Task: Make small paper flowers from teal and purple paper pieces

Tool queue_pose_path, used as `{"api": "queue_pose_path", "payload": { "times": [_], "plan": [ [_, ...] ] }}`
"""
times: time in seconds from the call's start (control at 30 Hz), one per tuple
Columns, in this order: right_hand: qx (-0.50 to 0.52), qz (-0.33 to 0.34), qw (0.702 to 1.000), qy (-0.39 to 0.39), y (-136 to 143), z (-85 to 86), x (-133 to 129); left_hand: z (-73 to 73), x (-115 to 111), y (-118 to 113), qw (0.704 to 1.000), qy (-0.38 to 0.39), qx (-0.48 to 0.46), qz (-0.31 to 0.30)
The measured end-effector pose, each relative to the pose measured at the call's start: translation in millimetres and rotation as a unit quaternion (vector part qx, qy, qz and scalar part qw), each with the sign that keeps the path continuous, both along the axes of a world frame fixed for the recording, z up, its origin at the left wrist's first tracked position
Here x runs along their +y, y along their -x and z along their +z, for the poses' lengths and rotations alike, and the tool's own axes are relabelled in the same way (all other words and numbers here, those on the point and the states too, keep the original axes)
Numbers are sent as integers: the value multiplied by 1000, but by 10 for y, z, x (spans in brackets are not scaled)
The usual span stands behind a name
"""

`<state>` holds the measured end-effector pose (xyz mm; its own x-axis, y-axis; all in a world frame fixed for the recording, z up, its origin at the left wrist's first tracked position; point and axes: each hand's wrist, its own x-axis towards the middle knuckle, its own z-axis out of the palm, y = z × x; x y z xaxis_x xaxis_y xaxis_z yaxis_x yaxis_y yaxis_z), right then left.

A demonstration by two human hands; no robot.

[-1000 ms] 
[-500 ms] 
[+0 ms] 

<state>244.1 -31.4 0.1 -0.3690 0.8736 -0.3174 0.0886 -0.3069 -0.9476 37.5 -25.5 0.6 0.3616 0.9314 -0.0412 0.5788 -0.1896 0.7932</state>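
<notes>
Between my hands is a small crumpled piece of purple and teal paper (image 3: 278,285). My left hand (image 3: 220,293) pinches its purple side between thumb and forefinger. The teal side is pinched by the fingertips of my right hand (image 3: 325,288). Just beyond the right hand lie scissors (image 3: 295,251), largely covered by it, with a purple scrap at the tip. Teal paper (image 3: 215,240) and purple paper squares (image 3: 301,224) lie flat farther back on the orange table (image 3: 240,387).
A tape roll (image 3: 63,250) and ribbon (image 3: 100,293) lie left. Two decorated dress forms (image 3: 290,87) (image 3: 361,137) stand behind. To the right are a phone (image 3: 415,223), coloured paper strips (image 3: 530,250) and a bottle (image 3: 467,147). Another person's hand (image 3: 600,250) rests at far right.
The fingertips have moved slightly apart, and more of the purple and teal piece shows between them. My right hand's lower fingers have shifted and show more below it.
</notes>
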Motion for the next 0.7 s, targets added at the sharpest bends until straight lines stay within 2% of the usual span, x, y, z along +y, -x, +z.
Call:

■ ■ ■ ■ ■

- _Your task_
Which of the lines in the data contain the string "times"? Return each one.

- _Result for this exercise_
Tool queue_pose_path, used as `{"api": "queue_pose_path", "payload": { "times": [_], "plan": [ [_, ...] ] }}`
times: time in seconds from the call's start (control at 30 Hz), one per tuple

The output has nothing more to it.